My fiance(who is in the Army) is also deployed for 12 months to Iraq. He returns January 2010 and we are getting married in April 2010.Communication will be the key factor while he is gone. I send him a email every day from work first thing in the morning. He really looks foward to my emails. Also, invest in a webcam so the both of you can see each other. We have a toddler and it really helps him cope if he can see his son playing or me giving him a strip tease. I keep my yahoo messenger on all the time because I dont know exactly when he will be online looking for me. It also help if he has his own line. My fiancee has a Magic Jack that hooks to the computer with his own number to cut down on cost. It's about $40 per year. The phone quality with Magic Jack is not that great but at least I can call him in return and not always have to wait on him.
 
I agree with the above..I myself am in the Air Force, and so is my fiance, who is in Iraq. He bought an Iraqi cell phone so he can call me. He has the internet in his room there, so we do webcams often.. I usually leave mine on 24/7 because he likes to be able to see what im doing (even if im just sleeping). He uses Yahoo Phone to call me because its only 1 cent a minute.. i would def. look into using that!! But just kep your head up and reassure him that your not going anywhere. Tell him how much you love him and support him.
 
I married DH when he was done with the service, but I lived with a girl when her husband was deployed.

They had the same issues as you, fighting and insecurity. It was especially worse because he cut her off financially. She had no access to any of his money and was living off of her student loans. Which sucked because she was paying THEIR bills. All because he was afraid she would run off.

It is really important not to let other people's insecurities rub off on you. He probably won't be receptive to this message right now, so all you can do is reassure him and then you can deal with that when he returns. Write to him every day and tell him what you did, however mundane. If you are willing to do so, reduce or cut off your association with other men.

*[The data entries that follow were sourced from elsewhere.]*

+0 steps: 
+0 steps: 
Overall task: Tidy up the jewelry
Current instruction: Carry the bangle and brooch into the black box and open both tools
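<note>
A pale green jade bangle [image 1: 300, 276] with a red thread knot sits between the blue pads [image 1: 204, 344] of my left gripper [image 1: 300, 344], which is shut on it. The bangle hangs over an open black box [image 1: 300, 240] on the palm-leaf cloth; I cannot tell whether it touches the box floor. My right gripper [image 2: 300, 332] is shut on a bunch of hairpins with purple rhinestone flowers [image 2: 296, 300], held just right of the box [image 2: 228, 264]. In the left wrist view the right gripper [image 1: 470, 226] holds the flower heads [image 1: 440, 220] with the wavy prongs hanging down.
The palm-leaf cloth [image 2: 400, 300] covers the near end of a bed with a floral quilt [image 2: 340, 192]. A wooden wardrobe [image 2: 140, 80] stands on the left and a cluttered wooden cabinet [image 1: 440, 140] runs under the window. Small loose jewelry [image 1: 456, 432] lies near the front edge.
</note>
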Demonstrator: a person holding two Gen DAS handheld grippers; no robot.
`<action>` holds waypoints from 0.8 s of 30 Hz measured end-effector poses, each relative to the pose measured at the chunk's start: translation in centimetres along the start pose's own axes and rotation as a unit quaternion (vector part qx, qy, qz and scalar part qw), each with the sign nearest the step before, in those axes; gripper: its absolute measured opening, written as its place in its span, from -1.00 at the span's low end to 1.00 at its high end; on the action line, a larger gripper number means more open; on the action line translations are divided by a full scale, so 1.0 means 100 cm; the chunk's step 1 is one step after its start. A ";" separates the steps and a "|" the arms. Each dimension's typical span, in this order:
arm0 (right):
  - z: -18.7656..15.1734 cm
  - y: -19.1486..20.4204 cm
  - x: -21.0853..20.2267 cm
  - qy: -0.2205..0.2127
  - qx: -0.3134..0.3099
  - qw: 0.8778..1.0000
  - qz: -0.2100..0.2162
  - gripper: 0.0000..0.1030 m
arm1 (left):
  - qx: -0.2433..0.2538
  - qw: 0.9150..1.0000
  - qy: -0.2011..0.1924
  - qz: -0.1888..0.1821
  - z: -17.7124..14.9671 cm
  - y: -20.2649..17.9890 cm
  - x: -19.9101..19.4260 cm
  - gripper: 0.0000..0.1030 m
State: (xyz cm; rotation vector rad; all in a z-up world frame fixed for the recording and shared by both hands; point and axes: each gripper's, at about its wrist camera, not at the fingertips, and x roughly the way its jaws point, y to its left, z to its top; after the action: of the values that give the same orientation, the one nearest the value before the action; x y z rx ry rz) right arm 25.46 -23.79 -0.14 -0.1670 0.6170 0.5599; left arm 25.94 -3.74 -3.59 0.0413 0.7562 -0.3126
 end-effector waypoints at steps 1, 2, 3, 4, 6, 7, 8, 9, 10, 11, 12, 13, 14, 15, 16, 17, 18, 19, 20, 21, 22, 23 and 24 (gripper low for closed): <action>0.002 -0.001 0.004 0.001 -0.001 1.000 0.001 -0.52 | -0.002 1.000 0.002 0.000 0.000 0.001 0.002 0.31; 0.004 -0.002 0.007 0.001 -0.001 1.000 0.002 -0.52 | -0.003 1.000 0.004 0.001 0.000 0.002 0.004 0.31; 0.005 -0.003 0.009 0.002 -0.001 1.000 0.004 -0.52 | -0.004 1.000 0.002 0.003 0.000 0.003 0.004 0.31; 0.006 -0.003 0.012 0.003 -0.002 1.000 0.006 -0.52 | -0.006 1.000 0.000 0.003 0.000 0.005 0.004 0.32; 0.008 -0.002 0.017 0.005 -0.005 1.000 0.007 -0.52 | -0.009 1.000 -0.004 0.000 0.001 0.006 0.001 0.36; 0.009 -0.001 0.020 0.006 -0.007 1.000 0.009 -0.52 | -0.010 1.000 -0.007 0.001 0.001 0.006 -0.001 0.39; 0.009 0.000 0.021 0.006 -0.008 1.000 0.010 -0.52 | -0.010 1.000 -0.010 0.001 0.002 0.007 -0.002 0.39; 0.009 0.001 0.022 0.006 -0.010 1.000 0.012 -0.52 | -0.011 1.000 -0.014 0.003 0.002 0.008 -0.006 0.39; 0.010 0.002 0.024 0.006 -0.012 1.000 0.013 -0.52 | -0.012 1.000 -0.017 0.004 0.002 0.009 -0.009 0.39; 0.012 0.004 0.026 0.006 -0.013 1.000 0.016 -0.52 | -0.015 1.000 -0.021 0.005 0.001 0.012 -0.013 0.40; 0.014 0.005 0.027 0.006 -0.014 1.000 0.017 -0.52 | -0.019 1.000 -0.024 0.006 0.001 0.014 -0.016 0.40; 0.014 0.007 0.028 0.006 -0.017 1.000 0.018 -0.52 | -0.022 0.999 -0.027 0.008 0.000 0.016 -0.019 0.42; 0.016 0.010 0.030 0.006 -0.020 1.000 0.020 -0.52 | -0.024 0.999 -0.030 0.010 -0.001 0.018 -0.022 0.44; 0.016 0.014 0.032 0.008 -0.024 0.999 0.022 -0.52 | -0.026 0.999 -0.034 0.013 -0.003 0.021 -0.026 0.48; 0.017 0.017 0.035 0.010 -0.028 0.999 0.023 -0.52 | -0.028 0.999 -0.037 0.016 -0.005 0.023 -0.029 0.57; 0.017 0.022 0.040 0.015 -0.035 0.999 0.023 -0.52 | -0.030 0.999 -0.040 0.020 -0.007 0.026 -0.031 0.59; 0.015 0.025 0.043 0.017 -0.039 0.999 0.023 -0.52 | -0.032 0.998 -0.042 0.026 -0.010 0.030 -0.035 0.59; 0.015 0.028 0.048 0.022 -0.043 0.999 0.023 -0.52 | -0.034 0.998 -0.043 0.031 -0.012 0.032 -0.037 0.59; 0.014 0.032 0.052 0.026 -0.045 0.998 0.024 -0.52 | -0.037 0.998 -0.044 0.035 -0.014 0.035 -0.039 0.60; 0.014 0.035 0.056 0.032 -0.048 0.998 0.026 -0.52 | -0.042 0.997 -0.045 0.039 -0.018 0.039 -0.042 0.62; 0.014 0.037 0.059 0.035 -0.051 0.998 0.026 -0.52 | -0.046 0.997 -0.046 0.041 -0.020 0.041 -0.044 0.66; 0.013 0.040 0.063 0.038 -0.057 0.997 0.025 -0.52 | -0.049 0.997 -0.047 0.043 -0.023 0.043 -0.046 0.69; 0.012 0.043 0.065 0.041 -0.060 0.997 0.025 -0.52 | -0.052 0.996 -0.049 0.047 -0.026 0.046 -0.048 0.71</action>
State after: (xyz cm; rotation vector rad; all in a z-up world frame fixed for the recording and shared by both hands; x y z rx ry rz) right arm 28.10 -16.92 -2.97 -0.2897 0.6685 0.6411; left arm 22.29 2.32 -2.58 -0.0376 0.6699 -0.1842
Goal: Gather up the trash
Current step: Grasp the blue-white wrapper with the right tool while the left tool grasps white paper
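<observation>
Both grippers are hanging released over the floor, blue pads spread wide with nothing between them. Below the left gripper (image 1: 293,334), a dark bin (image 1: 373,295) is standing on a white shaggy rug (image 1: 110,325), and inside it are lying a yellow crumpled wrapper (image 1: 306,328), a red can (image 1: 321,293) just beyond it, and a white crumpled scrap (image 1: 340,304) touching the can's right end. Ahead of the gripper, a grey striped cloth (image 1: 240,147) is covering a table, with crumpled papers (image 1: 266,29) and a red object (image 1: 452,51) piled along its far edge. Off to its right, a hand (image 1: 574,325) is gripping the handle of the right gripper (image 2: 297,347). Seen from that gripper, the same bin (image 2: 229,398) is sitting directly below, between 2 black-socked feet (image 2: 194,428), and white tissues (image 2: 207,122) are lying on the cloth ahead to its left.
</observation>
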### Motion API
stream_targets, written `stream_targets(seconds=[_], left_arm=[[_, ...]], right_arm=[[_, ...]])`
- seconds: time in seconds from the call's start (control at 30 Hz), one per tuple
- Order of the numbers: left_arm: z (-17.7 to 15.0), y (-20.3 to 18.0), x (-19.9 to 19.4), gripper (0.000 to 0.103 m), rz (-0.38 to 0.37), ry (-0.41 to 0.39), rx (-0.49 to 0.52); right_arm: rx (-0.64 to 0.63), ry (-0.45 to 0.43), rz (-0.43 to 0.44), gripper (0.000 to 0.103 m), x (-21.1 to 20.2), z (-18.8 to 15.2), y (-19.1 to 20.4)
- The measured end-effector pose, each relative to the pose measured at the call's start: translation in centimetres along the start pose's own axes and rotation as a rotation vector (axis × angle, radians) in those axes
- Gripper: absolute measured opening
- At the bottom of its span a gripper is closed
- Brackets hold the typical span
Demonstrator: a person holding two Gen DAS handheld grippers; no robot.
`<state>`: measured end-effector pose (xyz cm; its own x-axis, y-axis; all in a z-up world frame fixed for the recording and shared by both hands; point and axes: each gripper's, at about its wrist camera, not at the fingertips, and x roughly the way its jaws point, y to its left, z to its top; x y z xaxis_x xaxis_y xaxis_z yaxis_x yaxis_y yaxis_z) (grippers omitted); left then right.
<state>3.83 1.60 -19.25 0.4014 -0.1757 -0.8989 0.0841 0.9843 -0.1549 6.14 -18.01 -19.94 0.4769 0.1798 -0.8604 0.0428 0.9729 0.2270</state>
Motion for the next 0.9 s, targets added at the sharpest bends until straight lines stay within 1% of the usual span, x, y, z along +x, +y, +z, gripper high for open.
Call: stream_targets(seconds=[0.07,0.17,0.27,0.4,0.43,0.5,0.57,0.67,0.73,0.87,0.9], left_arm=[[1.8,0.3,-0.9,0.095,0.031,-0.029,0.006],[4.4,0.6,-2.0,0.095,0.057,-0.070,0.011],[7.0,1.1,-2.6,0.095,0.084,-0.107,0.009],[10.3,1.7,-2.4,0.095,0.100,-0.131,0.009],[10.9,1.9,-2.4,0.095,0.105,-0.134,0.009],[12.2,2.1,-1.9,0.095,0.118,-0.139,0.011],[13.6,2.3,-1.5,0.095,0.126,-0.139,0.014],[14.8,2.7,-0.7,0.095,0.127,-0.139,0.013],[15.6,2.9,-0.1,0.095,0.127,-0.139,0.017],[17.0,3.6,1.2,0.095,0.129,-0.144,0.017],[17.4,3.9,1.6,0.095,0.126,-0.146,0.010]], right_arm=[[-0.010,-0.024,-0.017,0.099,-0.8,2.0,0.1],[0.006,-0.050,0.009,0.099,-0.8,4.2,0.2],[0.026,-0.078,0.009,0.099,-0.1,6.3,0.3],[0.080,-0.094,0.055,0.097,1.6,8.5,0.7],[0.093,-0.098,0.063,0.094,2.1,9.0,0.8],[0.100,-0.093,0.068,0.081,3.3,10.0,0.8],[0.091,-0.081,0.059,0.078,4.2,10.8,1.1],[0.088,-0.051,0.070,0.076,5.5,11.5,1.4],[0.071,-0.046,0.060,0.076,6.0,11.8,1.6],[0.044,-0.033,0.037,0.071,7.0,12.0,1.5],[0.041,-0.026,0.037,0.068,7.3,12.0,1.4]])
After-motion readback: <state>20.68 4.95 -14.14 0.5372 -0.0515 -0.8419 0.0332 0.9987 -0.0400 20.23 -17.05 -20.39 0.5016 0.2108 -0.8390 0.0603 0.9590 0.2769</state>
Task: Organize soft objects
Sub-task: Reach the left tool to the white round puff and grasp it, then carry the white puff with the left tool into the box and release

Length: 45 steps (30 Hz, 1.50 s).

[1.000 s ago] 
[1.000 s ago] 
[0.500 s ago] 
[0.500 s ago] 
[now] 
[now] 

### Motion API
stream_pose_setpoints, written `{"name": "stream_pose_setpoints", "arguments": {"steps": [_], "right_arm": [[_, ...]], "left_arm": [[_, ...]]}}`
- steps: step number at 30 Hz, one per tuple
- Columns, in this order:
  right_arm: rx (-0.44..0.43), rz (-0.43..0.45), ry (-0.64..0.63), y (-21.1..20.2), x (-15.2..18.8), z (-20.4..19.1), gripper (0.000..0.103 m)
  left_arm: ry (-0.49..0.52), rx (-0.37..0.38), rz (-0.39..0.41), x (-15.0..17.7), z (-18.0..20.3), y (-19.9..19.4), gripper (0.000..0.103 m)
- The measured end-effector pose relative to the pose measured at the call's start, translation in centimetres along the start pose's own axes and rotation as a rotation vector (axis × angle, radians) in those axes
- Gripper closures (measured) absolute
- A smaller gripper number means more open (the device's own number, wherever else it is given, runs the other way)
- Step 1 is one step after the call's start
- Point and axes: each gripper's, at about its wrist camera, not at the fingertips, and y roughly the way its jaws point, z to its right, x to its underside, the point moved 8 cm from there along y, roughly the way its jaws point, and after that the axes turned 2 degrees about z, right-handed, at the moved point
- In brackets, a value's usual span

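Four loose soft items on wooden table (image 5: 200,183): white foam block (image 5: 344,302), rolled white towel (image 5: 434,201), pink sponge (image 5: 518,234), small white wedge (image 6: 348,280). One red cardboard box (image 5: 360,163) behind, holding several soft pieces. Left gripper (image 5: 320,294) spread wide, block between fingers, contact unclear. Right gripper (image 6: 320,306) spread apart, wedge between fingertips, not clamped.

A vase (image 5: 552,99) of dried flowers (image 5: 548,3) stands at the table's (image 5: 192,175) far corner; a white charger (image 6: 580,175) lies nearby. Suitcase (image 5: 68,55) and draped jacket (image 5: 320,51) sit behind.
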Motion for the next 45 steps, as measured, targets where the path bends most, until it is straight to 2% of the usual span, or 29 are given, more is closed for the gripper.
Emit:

I know it sucks, my roomie would cry a lot and her husband wouldn't even let my then FH come spend the night, he was working about 3 hours out in the desert and couldn't sleep on our couch because my roomie's husband would have a fit if he knew.

DH = dear husband
FH - future husband
 
My husband is a retired command sergent major and has been working as a contractor for KBR in Afghan for the last three years. Alot of people ask how I deal with a man coming home every few months for only two weeks. I will not see him again until June. We do talk every day. It is very hard however there has to be trust. Without trust I dont see how it can work. You can write all the letters in the world.. but trust is the foundation of a godo relationship. And there has to be trust on both ends.
 
how often are people in the military able to have access to telephones if they don't have the special cell phones? is it different for them based on where they are stationed? i always hear stories about people not hearing from their loved ones for weeks at a time...and sometimes is only communicaiton via email.
 
Hey there. Keep your head up. This is hard but if you and he have a relationship with a foundation built on trust, you two will be okay.

It will be difficult especially if there are trust issues. There will always be people whispering in his ear. All you can do is keep up the communication. Yes it is burdensome to HAVE to keep up the reassurances but you do.

Understand that your man is in an environment where dudes are hunching anything that moves because most spouses assume there is no crotches available during war, but there is and PLENTY.

Is there a military installation near you? If so then call the Operator and ask if they have the Hearts for Hearts program. This program will give you two control numbers each month to call your man.

Make a big deal to send letters every week. That shows your dedication to him. You may feel like you are reporting to daddy but tell him the most mundane details of your life in your emails - everyday.

All you can do it try to keep him reassured, if in the end it is not enough, at least you know you tried.

Feel free to PM me, I've been in for 18 yrs, he's been in for 20, we are old hats at this stressful game. He's there now and I still follow all of my own advice.